It could be something you haven't thought of, or something that will result in dead virgins occasionally. Several things seemed to help my take a little..hence my list above. Using the same grafting source as the queen you pulled from the mating nuc is another one I tried. Also seemed to help a little bit with some, but not the complete answer.

After looking at everything else, do you think you are making the mating nucs too strong?


----------



## Adrian Quiney WI (Sep 14, 2007)

I was reading in one of the old books that before adding the cell, in the evening after flying was done, the bottom board was tipped back a little and a small amount of syrup was poured in on the bottom board. By small amount I mean enough that they would clean it up fairly quickly - it would put them in a good mood and the author claimed it made them more accepting. I have no idea if this practice is common today.


----------



## Michael Palmer (Dec 29, 2006)

Adrian Quiney WI said:


> I was reading in one of the old books that before adding the cell, in the evening after flying was done, the bottom board was tipped back a little and a small amount of syrup was poured in on the bottom board. By small amount I mean enough that they would clean it up fairly quickly - it would put them in a good mood and the author claimed it made them more accepting. I have no idea if this practice is common today.


Well, a flow always helps with any aspect of beekeeping...


----------



## beepro (Dec 31, 2012)

Yeah! And with the young virgins too. Who knows? 

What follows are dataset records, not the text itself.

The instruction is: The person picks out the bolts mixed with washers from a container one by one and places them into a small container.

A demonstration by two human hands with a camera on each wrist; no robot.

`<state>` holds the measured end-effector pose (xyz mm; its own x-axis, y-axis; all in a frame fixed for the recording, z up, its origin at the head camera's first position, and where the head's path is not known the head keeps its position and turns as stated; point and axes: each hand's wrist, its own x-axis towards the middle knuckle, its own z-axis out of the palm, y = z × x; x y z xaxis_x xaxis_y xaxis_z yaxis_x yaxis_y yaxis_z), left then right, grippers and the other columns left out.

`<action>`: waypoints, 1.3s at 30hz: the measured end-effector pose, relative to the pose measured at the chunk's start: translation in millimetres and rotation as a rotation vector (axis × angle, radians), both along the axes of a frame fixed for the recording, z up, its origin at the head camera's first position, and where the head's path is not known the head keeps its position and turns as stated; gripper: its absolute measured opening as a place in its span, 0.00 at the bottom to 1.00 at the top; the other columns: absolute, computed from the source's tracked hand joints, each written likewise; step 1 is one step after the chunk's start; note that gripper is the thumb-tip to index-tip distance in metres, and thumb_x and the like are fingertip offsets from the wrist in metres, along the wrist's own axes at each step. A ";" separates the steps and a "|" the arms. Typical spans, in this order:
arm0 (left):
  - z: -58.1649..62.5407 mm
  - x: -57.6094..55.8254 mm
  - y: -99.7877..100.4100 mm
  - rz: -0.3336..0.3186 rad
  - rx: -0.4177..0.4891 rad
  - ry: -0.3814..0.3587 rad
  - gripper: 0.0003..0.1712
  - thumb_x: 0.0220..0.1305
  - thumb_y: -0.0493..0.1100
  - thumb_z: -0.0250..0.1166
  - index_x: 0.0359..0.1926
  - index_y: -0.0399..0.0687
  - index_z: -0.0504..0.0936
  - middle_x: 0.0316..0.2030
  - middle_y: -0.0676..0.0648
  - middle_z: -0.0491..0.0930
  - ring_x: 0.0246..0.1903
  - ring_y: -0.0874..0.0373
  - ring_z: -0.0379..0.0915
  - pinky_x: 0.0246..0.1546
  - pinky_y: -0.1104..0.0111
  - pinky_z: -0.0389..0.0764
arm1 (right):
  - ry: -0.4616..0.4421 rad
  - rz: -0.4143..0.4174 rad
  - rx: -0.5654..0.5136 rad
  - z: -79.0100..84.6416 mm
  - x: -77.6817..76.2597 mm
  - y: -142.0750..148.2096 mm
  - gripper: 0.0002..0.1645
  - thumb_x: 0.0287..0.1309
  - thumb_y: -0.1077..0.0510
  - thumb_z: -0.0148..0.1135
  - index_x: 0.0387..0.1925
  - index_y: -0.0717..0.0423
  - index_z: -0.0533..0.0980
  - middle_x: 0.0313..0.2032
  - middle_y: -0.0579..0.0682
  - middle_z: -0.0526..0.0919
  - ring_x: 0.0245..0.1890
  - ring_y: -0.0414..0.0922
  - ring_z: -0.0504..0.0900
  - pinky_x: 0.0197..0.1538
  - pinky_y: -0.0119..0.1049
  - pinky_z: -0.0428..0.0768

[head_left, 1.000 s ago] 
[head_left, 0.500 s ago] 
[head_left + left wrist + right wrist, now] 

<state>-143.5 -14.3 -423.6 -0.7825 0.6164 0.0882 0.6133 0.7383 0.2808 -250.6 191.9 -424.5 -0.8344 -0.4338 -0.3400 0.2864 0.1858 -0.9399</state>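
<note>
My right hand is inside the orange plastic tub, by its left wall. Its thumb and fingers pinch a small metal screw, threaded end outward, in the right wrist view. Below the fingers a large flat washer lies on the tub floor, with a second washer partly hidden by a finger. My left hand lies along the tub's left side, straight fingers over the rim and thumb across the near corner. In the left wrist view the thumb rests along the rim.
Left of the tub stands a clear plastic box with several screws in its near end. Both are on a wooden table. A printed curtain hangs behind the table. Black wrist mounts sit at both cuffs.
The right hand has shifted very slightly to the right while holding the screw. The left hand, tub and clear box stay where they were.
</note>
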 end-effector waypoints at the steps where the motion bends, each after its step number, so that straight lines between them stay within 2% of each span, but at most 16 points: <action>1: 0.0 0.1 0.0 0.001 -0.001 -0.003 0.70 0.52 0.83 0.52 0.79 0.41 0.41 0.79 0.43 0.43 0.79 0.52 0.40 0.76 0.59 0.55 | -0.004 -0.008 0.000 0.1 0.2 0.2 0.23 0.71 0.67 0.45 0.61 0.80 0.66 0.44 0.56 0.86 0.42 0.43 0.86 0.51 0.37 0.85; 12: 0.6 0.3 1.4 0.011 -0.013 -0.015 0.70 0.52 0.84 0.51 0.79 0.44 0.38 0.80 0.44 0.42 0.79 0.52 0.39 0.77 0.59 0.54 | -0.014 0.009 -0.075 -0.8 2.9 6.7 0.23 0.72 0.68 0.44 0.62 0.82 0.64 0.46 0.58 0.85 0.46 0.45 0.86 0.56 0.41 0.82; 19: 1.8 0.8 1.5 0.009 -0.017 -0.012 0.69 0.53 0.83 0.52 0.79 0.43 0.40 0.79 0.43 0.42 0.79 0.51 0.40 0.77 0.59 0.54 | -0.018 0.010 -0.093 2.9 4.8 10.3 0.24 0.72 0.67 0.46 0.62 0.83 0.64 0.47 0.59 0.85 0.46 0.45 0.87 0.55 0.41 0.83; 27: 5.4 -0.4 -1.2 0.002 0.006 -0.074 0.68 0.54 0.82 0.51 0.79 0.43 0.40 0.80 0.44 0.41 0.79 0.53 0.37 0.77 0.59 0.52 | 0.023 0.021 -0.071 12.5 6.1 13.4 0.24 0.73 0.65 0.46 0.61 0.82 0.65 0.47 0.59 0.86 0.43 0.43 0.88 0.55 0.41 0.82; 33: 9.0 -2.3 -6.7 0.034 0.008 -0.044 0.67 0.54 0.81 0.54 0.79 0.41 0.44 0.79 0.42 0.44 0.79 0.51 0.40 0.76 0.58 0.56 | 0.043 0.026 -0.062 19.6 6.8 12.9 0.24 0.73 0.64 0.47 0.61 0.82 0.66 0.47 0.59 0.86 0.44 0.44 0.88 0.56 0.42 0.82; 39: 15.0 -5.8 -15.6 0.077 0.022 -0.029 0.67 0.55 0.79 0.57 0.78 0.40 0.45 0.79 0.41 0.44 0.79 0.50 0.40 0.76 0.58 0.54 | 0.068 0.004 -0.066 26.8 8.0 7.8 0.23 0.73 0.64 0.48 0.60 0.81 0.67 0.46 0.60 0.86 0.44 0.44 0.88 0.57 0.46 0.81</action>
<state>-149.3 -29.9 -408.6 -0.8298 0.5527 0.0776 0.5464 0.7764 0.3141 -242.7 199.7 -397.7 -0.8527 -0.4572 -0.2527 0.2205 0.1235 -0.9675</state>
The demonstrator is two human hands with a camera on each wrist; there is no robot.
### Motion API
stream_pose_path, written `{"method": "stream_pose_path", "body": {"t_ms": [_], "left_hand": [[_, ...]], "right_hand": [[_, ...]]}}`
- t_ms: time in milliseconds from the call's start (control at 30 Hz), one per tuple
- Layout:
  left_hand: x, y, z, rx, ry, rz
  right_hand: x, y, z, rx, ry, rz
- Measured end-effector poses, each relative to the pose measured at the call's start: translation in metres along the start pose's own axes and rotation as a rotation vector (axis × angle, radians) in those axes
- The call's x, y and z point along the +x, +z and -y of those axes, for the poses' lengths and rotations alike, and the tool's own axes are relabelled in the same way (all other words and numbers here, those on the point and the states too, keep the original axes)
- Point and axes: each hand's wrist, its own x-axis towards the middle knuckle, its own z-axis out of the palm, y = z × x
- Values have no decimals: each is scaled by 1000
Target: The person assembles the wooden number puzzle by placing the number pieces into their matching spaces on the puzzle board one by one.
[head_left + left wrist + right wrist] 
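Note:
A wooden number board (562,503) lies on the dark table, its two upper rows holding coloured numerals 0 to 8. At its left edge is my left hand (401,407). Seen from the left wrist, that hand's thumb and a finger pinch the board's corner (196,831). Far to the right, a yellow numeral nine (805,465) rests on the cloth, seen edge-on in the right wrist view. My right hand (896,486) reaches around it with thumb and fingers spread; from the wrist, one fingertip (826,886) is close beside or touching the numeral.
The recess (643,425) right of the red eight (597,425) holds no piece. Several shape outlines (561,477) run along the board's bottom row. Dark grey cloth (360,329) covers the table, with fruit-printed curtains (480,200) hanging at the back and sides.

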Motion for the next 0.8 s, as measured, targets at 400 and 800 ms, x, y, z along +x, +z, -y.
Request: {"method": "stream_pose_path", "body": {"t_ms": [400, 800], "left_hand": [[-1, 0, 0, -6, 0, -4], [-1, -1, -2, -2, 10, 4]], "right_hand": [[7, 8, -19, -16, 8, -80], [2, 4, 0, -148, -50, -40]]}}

Now to think about it I did put honey/syrup mixture in every hive that I made a nuc from. They are very well
fed through out the queen mating and laying process. Maybe that's why the good mood might help to accept the queen better.
Do you feed them honey/syrup too?


----------



## Michael Palmer (Dec 29, 2006)

Cell builders always, mating nucs if they need it


----------



## Davidnewbeeboxbuilder (Oct 6, 2012)

The older the bees get the less aceptance ull get after three queens ether leave them a queen or make new mating nuc. Three is what commerical people do.


----------



## BeeGhost (May 7, 2011)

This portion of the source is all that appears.